DIRECTIONS: Set down, exactly, every line from the top of the listing through the one holding "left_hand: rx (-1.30".

RAW DATA:

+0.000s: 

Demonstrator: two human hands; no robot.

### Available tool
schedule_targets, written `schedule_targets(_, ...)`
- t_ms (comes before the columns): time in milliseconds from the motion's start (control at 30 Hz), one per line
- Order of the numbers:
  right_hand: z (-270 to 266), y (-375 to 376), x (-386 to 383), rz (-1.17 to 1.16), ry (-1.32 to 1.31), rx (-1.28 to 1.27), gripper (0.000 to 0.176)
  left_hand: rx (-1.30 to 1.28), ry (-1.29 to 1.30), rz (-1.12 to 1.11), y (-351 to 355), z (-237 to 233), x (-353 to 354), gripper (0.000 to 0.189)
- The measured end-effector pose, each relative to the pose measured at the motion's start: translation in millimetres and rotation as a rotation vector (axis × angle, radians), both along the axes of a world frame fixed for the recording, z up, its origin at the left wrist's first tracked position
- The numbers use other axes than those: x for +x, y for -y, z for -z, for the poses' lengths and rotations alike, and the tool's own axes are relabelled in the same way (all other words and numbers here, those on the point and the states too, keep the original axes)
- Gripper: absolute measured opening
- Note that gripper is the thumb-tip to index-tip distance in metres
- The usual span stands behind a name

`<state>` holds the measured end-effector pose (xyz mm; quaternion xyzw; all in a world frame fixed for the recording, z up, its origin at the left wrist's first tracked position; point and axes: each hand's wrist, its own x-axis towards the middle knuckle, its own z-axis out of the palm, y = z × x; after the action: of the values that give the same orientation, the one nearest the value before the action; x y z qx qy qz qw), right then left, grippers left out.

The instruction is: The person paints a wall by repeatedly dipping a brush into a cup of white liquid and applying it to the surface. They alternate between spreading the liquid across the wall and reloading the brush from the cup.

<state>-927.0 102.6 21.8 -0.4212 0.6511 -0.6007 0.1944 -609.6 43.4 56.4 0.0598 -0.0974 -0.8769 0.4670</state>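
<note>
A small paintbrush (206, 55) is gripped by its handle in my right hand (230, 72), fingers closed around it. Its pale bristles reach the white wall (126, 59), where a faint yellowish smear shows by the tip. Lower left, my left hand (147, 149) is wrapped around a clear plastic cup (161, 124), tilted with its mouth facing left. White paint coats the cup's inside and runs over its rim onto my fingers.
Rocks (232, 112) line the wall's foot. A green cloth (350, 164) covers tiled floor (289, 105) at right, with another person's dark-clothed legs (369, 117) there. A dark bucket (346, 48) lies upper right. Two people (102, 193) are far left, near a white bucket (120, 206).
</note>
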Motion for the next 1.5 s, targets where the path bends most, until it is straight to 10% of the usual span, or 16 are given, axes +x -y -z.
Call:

TASK ANSWER:
+0.000s: 

Demonstrator: two human hands; no robot.

### Available tool
schedule_targets, written `schedule_targets(_, ...)`
- t_ms (comes before the columns): time in milliseconds from the motion's start (control at 30 Hz), one per line
- Order of the numbers:
  right_hand: z (-270 to 266), y (-375 to 376), x (-386 to 383), rz (-1.17 to 1.16), ry (-1.32 to 1.31), rx (-1.28 to 1.27), gripper (0.000 to 0.176)
  left_hand: rx (-1.30 to 1.28), ry (-1.29 to 1.30), rz (-1.12 to 1.11), y (-351 to 355), z (-237 to 233), x (-353 to 354), gripper (0.000 to 0.189)

Nothing else belongs in this answer.